I agree with poster above who recommended RA—the specific strategies recommended are great for helping students learn to engage in text-based problem-solving and close reading. Anything you can do to model how you, a professional in the field, actually engage in your discipline’s literacy practices is gold for students. Modeling the Think Aloud process as you tackle a journal article goes a long way in helping them understand and start to acquire the epistemology of your discipline. If you’re not able to take the RA course, the text is worth the $35.
I’m a CC literacy instructor (I largely teach stand-alone reading courses and also moonlight in our ENG department teaching first-year comp) and I work with students on reading journal articles throughout the semester.

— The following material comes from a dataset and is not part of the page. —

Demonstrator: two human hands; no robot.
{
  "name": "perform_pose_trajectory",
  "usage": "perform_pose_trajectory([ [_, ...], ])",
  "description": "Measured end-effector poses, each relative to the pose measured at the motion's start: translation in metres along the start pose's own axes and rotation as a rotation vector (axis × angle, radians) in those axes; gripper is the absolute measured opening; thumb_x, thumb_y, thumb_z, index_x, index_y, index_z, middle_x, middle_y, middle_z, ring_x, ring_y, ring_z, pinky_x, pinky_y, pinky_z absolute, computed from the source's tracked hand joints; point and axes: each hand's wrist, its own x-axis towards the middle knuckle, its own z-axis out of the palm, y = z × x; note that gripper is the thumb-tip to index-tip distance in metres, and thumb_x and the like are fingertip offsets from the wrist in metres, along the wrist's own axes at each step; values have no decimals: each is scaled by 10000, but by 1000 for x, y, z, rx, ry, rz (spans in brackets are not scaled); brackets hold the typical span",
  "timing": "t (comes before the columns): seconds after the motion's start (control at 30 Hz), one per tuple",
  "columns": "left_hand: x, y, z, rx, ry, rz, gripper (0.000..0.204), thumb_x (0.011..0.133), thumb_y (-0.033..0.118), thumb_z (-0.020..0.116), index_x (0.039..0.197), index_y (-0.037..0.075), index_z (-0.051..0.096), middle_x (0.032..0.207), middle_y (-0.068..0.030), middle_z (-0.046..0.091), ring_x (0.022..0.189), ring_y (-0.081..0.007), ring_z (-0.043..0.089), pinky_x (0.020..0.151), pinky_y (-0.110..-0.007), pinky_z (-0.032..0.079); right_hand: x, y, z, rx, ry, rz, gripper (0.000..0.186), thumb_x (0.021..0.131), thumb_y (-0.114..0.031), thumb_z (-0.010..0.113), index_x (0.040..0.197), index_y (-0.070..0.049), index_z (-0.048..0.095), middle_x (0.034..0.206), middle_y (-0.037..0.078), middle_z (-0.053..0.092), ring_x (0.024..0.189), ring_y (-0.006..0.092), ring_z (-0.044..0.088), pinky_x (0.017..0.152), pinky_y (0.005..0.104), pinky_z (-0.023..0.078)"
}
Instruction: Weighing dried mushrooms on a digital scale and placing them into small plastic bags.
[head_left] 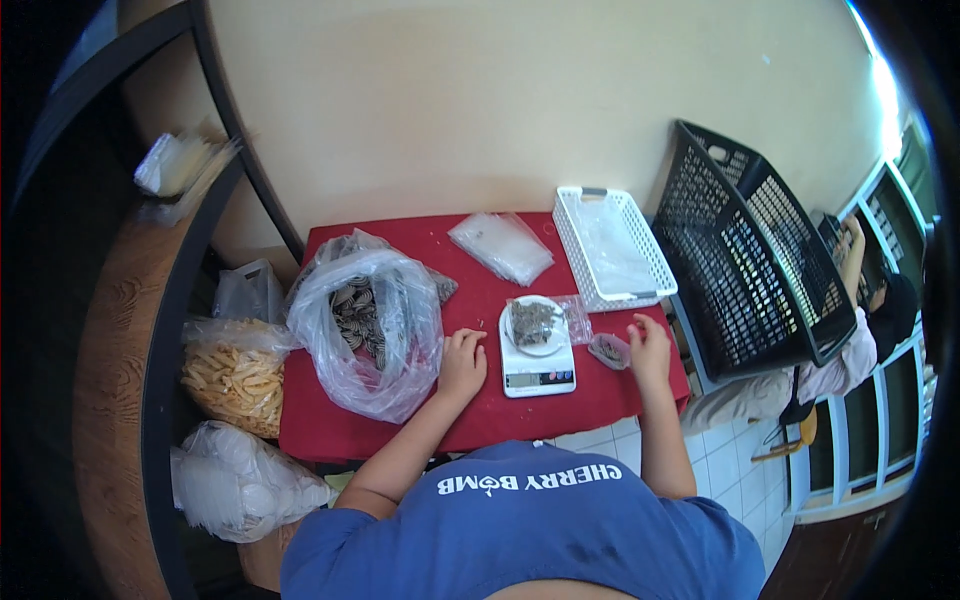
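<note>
My left hand rests on the red cloth with its fingers loosely spread, beside a large clear plastic bag. That bag stands wide open, full of dark, striped, curled pieces. My right hand is at the table's right side, fingers apart, close beside a small pinkish clear cup with dark bits in it. Whether a fingertip touches the cup I cannot tell. Between my hands stands a white kitchen scale. On its round plate lies a small clear bag with greyish-brown contents, its empty end hanging to the right.
A stack of flat clear bags and a white basket lie toward the wall. A tall black crate stands at right, with another person beyond. Filled bags and a wooden shelf flank the left.
</note>
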Motion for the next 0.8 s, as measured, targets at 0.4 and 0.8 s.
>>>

I have tried the one-shot approach, but it didn’t work well in my context—my students are usually first-semester or year, so it’s more about exposure to diverse forms of academic text—they don’t typically have the background knowledge necessary to critically evaluate the argument or study being presented, and a three-hour sustained reading period wouldn’t be effective for them.
I’ve moved to a model where we focus on a couple articles over the course of the semester and chunk up the analysis: today we’ll look at structure, next week we’ll identify the argument, later we’ll look at the audience and purpose of the text, and so on. It’s also a nice time to teach them about citation mining for new sources and why citations/references are so important to developing knowledge (and therefore why it’s such a huge deal when they don’t do that!). One of the end of semester assessments is an analysis of a new journal article. I don’t have any suggestions for the in-class activities beyond what you’re already doing with small grouping—that’s how I approach it as well.
Also, kudos for doing this! Literacy is almost always better taught in context, so I’m always thrilled to hear that there are colleagues “in the disciplines” who are willing to take some class time to work on disciplinary literacy strategies!